Bookmark and Share

Notice: On April 23, 2014, Statalist moved from an email list to a forum, based at

[Date Prev][Date Next][Thread Prev][Thread Next][Date Index][Thread Index]

Re: st: simulating random numbers from zero inflated negative binomial estimates

From   "E. Paul Wileyto" <>
Subject   Re: st: simulating random numbers from zero inflated negative binomial estimates
Date   Fri, 03 Jun 2011 10:27:57 -0400

I've never used predict with the ir option, but I assume it predicts a mean incidence rate GIVEN that class membership is not an inflated zero. I suspect that it will not include the natural variability of the outcome, let alone zero-inflation. What our simulation does is take those predicted linear model, adds in the natural variability for negative binomial, and then adds zero-inflation on top of it, all to reflect the natural variation you would see.

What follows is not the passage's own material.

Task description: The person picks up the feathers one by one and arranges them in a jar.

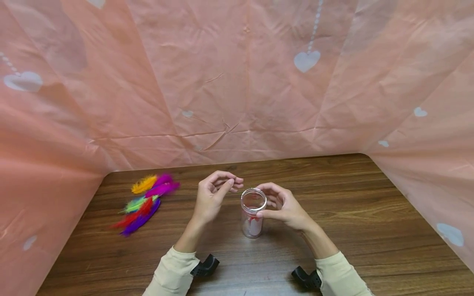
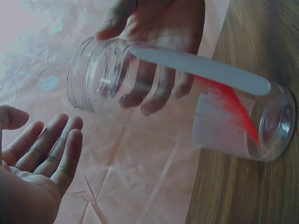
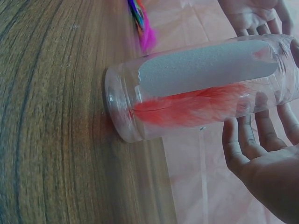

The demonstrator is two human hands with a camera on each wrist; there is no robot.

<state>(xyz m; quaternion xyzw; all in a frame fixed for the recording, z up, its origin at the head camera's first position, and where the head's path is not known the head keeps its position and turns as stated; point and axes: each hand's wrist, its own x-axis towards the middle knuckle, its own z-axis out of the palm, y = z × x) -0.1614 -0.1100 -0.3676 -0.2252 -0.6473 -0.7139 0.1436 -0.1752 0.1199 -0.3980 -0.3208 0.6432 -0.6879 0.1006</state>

In order to gauge whether the estimate is working well, you should simulate the data multiple times, and generate means for the point estimates, and coverage probabilities. What we did was to take our original model, assumed the estimated parameters are true, and then used them to simulate only one more data set. Repeat that last step 200x, and see how often your CI includes your true value.

Looking at the script again. This first part grabs the estimates from fitting your data:

zinb cignums drug  week, inf(drug  week)
predict p1 , pr
predict p2 , xb
predict lnalpha , xb eq(#3)
gen alph=exp(lnalpha)

This next part simulates the data and should be repeated many times.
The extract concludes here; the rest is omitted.